Las Vegas has always been a city of excess (just ask a higher roller about some of the city’s secrets). It’s not enough, for example, that some top Las Vegas restaurants have created rich cocktails designed to complement their thick, juicy steaks. Now a few of the more inventive mixologists are using the meat itself as an ingredient in their recipes. These innovative pours are coming from those intrepid bartenders who have dared to venture from the front of the house to the back, entering the kitchen to meld their talents with those of the chefs. And that’s how, in a nutshell, you get these—our favorite carnivorous cocktails. (Which nicely compliment, by the way, our favorite scent-inspired cocktails.)
Cocktail: Wagyu Manhattan
The simplicity of the name of this hedonistic cocktail hardly does justice to its complexity. After all, it takes two days to make. But then, one would expect no less from Masaharu Morimoto, the original Iron Chef.
The drink begins with a bottle of Japanese whisky—and not just any Japanese whisky. In this case, Morimoto’s mixologists have selected the rather obscure Iwai whisky from Japan’s equally obscure Mars Shinshu distillery. With its upfront, bourbonesque notes of honey, caramel, and cherries, the blended spirit provides a perfect base for this ultra-rich drink. After the entire bottle is warmed, a quarter cup of rendered fat from premium A5 Japanese Wagyu beef is added; the concoction then sits for four to six hours. Afterward, it is put in the restaurant’s freezer overnight. In the morning, the fat-infused whisky is strained through cheesecloth, and two dashes of walnut bitters and a half-ounce of walnut liqueur are added. The cocktail is poured over a large square ice cube.
Cocktail: Bacon Bourbon
This is another beefy cocktail that has its complexity obscured by an easy-sounding name that doesn’t offer a clue to its multi-textured presentation. In this case, what we really have here is Yardbird’s proprietary pork-belly-infused old fashioned, in which smoked Duroc pork belly drippings are infused for two days in Wild Turkey 81 proof bourbon, which is then combined with Angostura bitters, orange bitters, and maple syrup before it’s shaken and poured over a two-inch ice sphere.

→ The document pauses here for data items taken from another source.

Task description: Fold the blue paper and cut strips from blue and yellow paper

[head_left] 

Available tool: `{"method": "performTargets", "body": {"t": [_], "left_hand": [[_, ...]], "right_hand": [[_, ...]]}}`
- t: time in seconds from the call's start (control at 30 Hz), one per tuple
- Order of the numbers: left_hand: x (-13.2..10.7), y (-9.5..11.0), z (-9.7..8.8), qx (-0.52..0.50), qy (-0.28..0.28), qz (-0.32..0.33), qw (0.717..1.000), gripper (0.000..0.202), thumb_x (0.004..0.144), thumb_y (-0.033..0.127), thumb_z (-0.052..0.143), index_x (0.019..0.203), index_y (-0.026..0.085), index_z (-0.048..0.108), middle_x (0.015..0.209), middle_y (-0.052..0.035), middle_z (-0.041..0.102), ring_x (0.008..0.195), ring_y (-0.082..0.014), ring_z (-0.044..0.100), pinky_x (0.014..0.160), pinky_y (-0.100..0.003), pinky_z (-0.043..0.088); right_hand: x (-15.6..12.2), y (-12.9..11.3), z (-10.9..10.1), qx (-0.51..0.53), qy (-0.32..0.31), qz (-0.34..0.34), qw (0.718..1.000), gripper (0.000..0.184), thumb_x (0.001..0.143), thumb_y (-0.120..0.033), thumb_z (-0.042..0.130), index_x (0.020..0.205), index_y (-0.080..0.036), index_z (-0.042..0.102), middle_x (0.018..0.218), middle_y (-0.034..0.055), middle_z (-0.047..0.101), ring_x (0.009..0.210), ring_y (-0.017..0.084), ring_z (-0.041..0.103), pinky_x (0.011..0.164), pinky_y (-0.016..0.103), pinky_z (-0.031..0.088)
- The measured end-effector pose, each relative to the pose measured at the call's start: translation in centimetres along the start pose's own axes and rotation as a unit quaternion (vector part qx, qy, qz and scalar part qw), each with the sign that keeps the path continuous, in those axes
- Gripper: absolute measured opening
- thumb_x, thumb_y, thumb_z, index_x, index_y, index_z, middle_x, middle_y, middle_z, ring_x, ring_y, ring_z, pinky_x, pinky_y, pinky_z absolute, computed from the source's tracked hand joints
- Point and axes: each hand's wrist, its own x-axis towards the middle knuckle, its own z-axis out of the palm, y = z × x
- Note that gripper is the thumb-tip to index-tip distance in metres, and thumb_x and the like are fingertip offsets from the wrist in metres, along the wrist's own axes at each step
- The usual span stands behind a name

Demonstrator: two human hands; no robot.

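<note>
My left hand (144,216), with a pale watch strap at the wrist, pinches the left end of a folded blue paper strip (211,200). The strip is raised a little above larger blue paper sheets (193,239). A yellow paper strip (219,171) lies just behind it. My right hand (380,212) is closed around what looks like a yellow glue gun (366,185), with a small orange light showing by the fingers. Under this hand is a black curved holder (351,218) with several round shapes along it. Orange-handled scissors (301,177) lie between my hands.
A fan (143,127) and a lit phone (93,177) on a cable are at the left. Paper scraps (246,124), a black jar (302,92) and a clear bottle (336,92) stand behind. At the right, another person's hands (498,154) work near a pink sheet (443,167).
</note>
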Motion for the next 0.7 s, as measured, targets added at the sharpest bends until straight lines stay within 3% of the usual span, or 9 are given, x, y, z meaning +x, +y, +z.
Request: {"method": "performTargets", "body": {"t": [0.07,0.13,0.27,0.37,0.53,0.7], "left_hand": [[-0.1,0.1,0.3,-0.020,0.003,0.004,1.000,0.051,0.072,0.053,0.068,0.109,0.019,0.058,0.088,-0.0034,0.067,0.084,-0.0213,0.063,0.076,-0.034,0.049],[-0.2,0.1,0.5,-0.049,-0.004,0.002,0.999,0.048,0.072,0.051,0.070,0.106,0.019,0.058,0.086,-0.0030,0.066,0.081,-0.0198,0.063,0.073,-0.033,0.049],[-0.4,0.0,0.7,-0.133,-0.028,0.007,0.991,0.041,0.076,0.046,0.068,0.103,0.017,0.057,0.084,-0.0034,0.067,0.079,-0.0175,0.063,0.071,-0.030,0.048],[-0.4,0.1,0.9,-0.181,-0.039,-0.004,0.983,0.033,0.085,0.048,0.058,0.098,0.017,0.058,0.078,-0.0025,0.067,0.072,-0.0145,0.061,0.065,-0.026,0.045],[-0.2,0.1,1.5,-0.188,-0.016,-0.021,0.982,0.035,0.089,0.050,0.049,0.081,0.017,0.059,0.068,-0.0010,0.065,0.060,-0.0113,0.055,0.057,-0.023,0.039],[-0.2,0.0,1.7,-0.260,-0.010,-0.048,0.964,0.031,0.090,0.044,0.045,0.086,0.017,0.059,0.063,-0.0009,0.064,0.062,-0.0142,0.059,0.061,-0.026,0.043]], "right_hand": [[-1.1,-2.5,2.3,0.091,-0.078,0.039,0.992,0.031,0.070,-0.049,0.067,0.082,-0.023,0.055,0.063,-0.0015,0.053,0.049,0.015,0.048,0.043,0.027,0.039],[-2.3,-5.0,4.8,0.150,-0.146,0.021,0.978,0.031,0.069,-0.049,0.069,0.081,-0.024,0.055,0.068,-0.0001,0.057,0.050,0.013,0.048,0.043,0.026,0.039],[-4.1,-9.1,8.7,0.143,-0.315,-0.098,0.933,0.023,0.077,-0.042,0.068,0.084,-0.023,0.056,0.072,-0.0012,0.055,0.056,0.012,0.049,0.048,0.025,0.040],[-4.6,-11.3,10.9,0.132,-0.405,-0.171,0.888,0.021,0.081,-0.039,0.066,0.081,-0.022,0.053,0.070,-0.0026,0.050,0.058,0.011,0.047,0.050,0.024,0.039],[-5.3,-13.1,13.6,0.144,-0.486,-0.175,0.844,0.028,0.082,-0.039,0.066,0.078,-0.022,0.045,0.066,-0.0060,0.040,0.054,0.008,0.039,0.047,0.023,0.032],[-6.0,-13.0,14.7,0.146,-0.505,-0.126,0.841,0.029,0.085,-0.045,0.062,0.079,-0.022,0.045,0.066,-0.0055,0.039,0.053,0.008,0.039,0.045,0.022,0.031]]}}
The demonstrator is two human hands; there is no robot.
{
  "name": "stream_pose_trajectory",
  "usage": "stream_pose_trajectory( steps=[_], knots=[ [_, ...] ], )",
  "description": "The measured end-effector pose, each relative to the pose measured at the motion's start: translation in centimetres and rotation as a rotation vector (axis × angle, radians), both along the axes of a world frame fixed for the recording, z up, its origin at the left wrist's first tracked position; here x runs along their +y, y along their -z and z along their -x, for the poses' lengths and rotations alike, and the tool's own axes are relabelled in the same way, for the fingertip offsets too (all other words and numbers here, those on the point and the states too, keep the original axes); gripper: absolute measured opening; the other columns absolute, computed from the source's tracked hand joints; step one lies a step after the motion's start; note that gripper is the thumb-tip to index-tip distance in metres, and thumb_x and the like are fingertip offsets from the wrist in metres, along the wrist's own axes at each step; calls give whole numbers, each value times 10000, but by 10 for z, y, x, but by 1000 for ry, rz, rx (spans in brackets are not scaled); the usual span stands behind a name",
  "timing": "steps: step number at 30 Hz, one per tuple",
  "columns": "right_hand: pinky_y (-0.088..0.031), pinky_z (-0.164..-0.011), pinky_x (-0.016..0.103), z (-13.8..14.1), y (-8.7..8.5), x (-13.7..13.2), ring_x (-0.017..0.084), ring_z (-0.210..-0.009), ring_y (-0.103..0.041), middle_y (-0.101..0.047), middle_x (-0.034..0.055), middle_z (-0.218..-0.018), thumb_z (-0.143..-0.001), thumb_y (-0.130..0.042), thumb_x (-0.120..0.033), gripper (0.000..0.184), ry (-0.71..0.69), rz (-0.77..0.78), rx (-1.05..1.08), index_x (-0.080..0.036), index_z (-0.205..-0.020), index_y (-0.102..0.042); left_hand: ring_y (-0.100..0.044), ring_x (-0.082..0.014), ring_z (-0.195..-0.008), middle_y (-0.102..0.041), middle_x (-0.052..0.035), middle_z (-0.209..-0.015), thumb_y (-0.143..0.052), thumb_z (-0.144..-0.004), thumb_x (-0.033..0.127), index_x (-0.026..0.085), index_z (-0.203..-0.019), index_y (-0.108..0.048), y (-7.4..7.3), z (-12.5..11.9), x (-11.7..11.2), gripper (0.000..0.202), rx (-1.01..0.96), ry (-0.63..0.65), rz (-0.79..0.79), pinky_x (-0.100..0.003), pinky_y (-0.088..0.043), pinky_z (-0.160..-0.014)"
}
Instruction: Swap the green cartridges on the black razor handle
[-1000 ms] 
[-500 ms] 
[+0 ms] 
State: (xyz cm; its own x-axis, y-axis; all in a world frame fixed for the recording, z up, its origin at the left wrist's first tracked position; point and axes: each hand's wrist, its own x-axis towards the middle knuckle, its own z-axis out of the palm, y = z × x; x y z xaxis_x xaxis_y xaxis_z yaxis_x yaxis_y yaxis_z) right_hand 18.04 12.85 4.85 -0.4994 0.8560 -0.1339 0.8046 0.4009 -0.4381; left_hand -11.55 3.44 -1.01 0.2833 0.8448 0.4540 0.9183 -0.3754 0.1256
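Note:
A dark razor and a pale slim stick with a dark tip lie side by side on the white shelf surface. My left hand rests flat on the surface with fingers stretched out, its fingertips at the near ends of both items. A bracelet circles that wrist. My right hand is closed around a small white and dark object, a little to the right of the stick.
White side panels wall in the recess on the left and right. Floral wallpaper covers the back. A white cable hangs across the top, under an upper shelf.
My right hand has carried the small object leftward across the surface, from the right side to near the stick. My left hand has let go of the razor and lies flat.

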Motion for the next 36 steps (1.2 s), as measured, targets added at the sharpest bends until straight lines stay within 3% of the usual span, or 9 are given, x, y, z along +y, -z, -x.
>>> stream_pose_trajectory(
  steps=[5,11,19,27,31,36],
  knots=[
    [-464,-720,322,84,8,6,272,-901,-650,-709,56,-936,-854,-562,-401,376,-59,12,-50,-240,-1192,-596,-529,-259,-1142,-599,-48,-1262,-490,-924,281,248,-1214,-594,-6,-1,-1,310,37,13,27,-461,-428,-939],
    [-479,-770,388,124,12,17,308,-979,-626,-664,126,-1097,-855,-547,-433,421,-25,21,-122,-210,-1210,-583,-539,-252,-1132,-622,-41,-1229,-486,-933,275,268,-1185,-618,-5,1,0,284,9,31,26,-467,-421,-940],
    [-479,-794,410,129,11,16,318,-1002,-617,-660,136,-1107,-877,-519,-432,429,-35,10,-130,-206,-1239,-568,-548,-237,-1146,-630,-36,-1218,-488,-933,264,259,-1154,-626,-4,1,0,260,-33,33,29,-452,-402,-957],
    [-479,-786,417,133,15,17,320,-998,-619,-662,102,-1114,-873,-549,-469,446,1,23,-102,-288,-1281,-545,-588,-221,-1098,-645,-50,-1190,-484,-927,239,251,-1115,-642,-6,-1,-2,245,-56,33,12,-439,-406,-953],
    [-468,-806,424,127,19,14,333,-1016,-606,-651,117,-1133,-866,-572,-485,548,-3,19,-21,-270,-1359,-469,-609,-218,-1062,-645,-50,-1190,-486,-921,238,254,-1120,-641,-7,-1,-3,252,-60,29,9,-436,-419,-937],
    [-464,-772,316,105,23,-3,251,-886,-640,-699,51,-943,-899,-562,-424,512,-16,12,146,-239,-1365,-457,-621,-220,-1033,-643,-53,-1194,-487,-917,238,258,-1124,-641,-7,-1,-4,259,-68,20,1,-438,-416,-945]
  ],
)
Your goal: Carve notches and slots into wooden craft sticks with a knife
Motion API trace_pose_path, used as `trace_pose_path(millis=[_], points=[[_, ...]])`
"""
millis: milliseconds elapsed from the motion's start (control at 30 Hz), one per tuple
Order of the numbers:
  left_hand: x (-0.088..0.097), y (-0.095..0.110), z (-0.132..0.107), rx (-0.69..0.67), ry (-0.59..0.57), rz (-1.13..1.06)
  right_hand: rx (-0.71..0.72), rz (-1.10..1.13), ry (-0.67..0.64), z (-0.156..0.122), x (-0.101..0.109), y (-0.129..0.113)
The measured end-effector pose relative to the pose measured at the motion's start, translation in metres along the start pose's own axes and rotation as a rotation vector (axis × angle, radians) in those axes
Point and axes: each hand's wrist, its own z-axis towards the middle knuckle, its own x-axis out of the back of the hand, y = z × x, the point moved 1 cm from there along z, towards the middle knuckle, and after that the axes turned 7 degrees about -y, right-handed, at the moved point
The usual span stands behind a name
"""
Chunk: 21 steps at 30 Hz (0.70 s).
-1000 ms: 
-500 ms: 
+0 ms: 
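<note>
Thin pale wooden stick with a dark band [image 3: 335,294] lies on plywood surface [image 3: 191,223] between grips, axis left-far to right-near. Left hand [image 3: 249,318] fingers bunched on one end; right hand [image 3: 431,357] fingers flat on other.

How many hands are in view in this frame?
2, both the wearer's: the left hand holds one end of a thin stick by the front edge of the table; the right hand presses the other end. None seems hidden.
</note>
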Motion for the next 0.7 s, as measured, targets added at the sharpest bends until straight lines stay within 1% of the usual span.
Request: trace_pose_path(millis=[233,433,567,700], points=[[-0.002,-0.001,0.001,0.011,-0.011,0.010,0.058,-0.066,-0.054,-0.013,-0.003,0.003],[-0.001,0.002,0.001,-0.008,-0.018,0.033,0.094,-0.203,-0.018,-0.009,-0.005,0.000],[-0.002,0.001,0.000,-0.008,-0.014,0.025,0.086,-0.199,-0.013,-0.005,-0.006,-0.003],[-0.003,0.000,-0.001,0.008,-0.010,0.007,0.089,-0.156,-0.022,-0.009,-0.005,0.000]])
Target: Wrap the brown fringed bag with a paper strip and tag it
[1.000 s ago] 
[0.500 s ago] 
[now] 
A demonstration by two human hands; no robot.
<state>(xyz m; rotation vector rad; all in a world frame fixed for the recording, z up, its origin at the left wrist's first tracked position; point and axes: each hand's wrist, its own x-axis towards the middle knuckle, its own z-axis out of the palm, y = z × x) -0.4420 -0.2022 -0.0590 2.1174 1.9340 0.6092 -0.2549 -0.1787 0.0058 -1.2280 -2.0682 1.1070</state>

Cocktail: Secret Toki Cocktail
You won’t find this on the menu of the recently remodeled steak house; you’ll have to ask for it. If you’re lucky, Aria property mixologist Daniel Marohnic might even be around to explain it to you.
The cocktail was the combined inspiration of Marohnic and Jean Georges executive chef Sean Griffin, who is legendary for his California-oak-smoked Wagyu brisket. The rich, fatty rendering from this tender, ultra-slow-cooked beef is infused into a bottle of Suntory Toki blended whisky, which then goes through a sous vide process for four and a half hours. After that, it is frozen to separate the solids, filtered through cheesecloth, and rebottled.
The light floral flavors of the Toki whisky play against the smooth, spicy creaminess of the Wagyu renderings. It’s almost like drinking the brisket but without the smoky heaviness, keeping the extremely rich and buttery flavors. This cocktail is best served chilled and straight up in a cordial glass. “We were going to make this into an old fashioned with bitters,” says Marohnic, “but it came out so rich and unusual we decided to leave well enough alone. We keep it in the restaurant’s freezer.”
Cocktail: Maple Bacon Maria
Bar: MB Steak
This newest steak house venture by brothers David and Michael Morton (of Morton’s Steakhouse fame) has inspired a tasty twist on the classic Bloody Maria. But in this case, MB Steak uses Mestizo reposado mezcal mixed with its house-made Bloody Mary mix, which is composed of fresh tomato juice, horseradish, Worcestershire, lime, lemon, orange, pepper, Tabasco, and celery salt. It’s smoky and spicy enough on its own, but the garnished strips of MB’s signature maple-glazed bacon along with a cornucopia of celery, smoked blue cheese, and Sriracha-stuffed olives take this over the rim. The glass itself is rimmed with a blend of smoked paprika, sautéed bacon, cayenne pepper, and spicy Tajín powder.
Cocktail: Meat and Potatoes Cocktail
Bar: Top of the World
This cocktail is for the cooler months in Las Vegas (yes, there are some). Created by Jason Shullo, corporate director of beverages for the 60-plus restaurants and hotels owned by Golden Entertainment, the meaty drink starts out with 1½ ounces of Chopin Potato Vodka and an ounce of the restaurant’s beef stock, to which is added fresh lemon juice and a dash of Ancho Reyes Chile Liqueur. It’s all shaken together and strained into an ice-filled highball glass and topped off with a splash of Stella Artois Belgium lager. A chunk of seared filet mignon garnishes the drink. It’s just the thing to be sipping (and chewing) 800 feet above the Las Vegas Strip at Top of the World’s revolving restaurant.